WHAT THE TASK REQUIRES:
Down to the last line, print the data that follows exactly, without its pictures.

Start of Block

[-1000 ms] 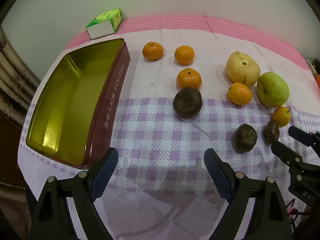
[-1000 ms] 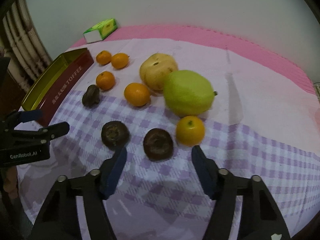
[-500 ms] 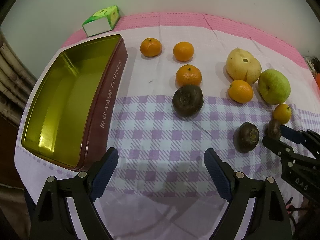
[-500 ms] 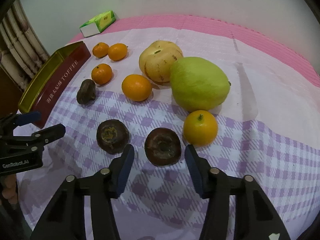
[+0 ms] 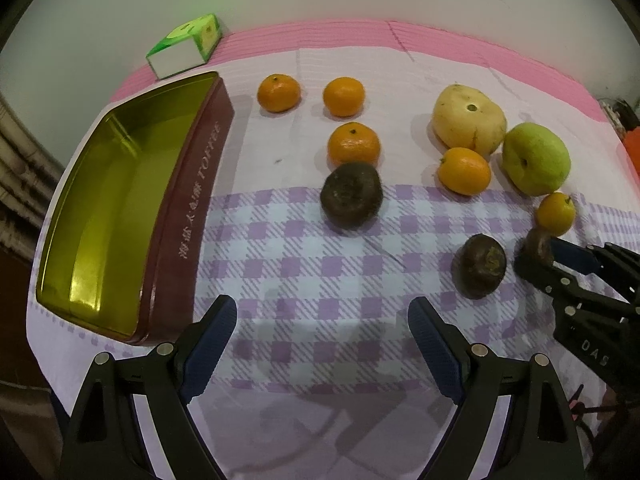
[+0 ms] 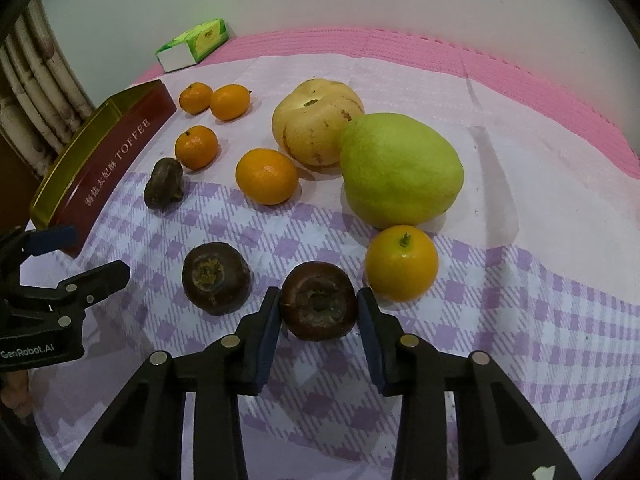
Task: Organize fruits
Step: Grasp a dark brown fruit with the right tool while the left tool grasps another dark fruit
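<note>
Pink mat (image 6: 500, 68) against a pale wall, a white-and-purple checked cloth (image 6: 520, 300) spread over it, fruit scattered across. Right gripper (image 6: 318, 306) is down on the near dark fruit (image 6: 318, 306), blue pads (image 6: 269, 328) pressing it from both sides — clenched on it, fruit sitting on the cloth. Just right of it, touching or nearly so, a small orange (image 6: 401, 263); left of it, another dark fruit (image 6: 216, 277). Behind them a big green fruit (image 6: 400, 170) leans on a yellow one (image 6: 316, 122). Four more oranges and a third dark fruit lie toward the toffee tin (image 5: 120, 208), which stands open at the left. Left gripper (image 5: 322, 332) hovers over bare cloth, jaws spread wide, gripping nothing. Green box (image 5: 186, 46) at the far edge.
</note>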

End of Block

ANSWER SPACE:
[-1000 ms] 
[-1000 ms] 
[-500 ms] 
[-500 ms] 
[+0 ms] 
[+0 ms] 
Task: Organize fruits
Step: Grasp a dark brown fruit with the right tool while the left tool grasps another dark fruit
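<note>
Pink mat (image 6: 500, 68) against a pale wall, a white-and-purple checked cloth (image 6: 520, 300) spread over it, fruit scattered across. Right gripper (image 6: 318, 306) is down on the near dark fruit (image 6: 318, 306), blue pads (image 6: 269, 328) pressing it from both sides — clenched on it, fruit sitting on the cloth. Just right of it, touching or nearly so, a small orange (image 6: 401, 263); left of it, another dark fruit (image 6: 216, 277). Behind them a big green fruit (image 6: 400, 170) leans on a yellow one (image 6: 316, 122). Four more oranges and a third dark fruit lie toward the toffee tin (image 5: 120, 208), which stands open at the left. Left gripper (image 5: 322, 332) hovers over bare cloth, jaws spread wide, gripping nothing. Green box (image 5: 186, 46) at the far edge.
</note>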

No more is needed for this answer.